'''

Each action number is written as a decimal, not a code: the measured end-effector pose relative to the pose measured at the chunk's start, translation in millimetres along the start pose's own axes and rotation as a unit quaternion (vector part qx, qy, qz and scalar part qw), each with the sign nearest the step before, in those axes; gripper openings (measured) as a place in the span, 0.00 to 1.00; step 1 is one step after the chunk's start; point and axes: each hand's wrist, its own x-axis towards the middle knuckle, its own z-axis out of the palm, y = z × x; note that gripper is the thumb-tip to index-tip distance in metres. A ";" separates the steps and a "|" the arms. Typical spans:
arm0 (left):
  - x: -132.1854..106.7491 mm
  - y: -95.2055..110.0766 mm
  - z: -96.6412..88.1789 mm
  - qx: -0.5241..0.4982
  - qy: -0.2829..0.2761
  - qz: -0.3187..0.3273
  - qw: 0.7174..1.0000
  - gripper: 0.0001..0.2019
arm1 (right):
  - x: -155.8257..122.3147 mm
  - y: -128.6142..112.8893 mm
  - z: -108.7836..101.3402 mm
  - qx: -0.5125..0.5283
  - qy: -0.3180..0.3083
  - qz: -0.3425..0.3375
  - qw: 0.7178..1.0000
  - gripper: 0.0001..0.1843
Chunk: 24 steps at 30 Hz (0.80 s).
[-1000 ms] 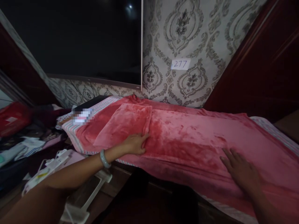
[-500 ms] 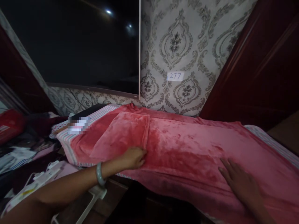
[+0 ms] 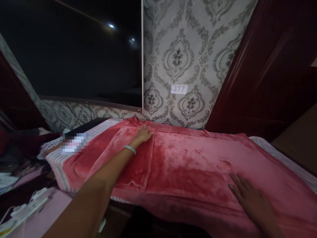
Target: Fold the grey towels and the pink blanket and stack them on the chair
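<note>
A plush red blanket [image 3: 193,162] lies spread over a striped sheet on a raised surface. Its left end is folded over into a flap [image 3: 128,155]. My left hand [image 3: 144,134], with a pale bangle on the wrist, reaches to the far corner of that flap and rests flat on it, fingers stretched out. My right hand [image 3: 250,198] lies flat on the blanket near the front right, fingers spread. Neither hand holds anything.
Behind the blanket stands a patterned wall with a paper label reading 277 [image 3: 178,89] and a dark screen [image 3: 74,53]. A dark red wooden panel [image 3: 267,72] rises at right. A white power strip [image 3: 22,211] and cluttered items lie at lower left.
My left hand has slid from the near edge of the folded flap up to its far corner. The right hand stays flat in place. The view has tilted slightly up.
</note>
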 end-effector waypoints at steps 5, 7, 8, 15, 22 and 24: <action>-0.1 1.8 46.7 0.052 -0.059 -0.018 0.997 0.36 | -1.5 -2.9 2.6 0.000 0.007 0.014 1.000 0.39; -1.8 1.6 52.5 0.058 -0.069 -0.018 0.996 0.37 | -2.3 -1.9 4.5 0.002 0.009 0.014 1.000 0.38; -1.9 1.5 52.6 0.059 -0.071 -0.019 0.996 0.37 | -2.5 -1.4 5.1 0.004 0.010 0.013 1.000 0.38; 6.0 -1.3 48.0 0.073 -0.071 -0.021 0.995 0.36 | 3.2 -14.3 -11.8 -0.005 -0.011 0.023 1.000 0.35; 6.7 -1.9 46.8 0.058 0.075 0.010 0.995 0.37 | 12.5 -45.4 -53.7 -0.014 -0.067 0.065 0.996 0.30; 7.7 -3.5 44.1 0.028 0.102 0.047 0.993 0.35 | 14.6 -51.0 -63.3 -0.011 -0.088 0.077 0.993 0.30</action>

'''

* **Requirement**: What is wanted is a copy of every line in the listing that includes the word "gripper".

* **Answer space**:
Each action number is written as a decimal, not a code: the measured end-effector pose relative to the pose measured at the chunk's start, translation in millimetres along the start pose's own axes and rotation as a unit quaternion (vector part qx, qy, qz and scalar part qw), each with the sign nearest the step before, in those axes; gripper openings (measured) as a place in the span, 0.00 to 1.00; step 1 is one step after the chunk's start; point and axes: each hand's wrist, its own x-axis towards the middle knuckle, its own z-axis out of the palm, y = z × x; note that gripper is the thumb-tip to index-tip distance in metres. A ";" separates the steps and a "|" the arms. Typical spans:
  - gripper: 0.0001..0.2019
  - gripper: 0.0001..0.1843

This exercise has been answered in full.